▶ [TASK REQUIREMENTS]: Below are some records; reproduce them exactly.
· · · · ·
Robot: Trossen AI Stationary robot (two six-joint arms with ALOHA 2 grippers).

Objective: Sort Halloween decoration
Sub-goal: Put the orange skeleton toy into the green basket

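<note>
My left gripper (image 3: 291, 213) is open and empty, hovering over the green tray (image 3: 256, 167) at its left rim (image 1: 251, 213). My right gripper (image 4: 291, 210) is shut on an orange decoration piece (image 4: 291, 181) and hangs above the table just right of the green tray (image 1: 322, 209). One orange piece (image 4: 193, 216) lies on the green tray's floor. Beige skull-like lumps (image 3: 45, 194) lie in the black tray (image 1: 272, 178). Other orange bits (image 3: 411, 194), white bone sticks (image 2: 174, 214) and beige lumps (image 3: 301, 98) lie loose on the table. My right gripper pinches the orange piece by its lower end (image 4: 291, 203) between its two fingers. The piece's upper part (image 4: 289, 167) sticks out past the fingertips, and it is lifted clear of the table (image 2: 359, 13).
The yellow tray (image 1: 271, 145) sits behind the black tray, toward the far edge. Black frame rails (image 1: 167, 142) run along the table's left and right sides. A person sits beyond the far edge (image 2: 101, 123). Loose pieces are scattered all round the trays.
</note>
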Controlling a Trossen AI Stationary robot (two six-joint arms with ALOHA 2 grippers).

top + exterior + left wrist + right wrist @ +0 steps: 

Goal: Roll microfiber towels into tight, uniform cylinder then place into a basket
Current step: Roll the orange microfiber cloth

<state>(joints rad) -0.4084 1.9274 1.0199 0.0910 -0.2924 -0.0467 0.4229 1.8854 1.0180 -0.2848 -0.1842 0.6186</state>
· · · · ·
▶ [WRITTEN ANSWER]:
Robot: Trossen AI Stationary robot (two six-joint arms with ALOHA 2 grippers).

Objective: Sort Halloween decoration
Sub-goal: Put the orange skeleton toy into the green basket

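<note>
My left gripper (image 3: 291, 213) is open and empty, hovering over the green tray (image 3: 256, 167) at its left rim (image 1: 251, 213). My right gripper (image 4: 291, 210) is shut on an orange decoration piece (image 4: 291, 181) and hangs above the table just right of the green tray (image 1: 322, 209). One orange piece (image 4: 193, 216) lies on the green tray's floor. Beige skull-like lumps (image 3: 45, 194) lie in the black tray (image 1: 272, 178). Other orange bits (image 3: 411, 194), white bone sticks (image 2: 174, 214) and beige lumps (image 3: 301, 98) lie loose on the table. My right gripper pinches the orange piece by its lower end (image 4: 291, 203) between its two fingers. The piece's upper part (image 4: 289, 167) sticks out past the fingertips, and it is lifted clear of the table (image 2: 359, 13).
The yellow tray (image 1: 271, 145) sits behind the black tray, toward the far edge. Black frame rails (image 1: 167, 142) run along the table's left and right sides. A person sits beyond the far edge (image 2: 101, 123). Loose pieces are scattered all round the trays.
</note>
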Controlling a Trossen AI Stationary robot (two six-joint arms with ALOHA 2 grippers).

top + exterior + left wrist + right wrist @ +0 steps: 

Goal: Roll microfiber towels into tight, uniform cylinder then place into a basket
Current step: Roll the orange microfiber cloth

<state>(joints rad) -0.4084 1.9274 1.0199 0.0910 -0.2924 -0.0467 0.4229 1.8854 1.0180 -0.2848 -0.1842 0.6186</state>

The exercise has been carried out in full.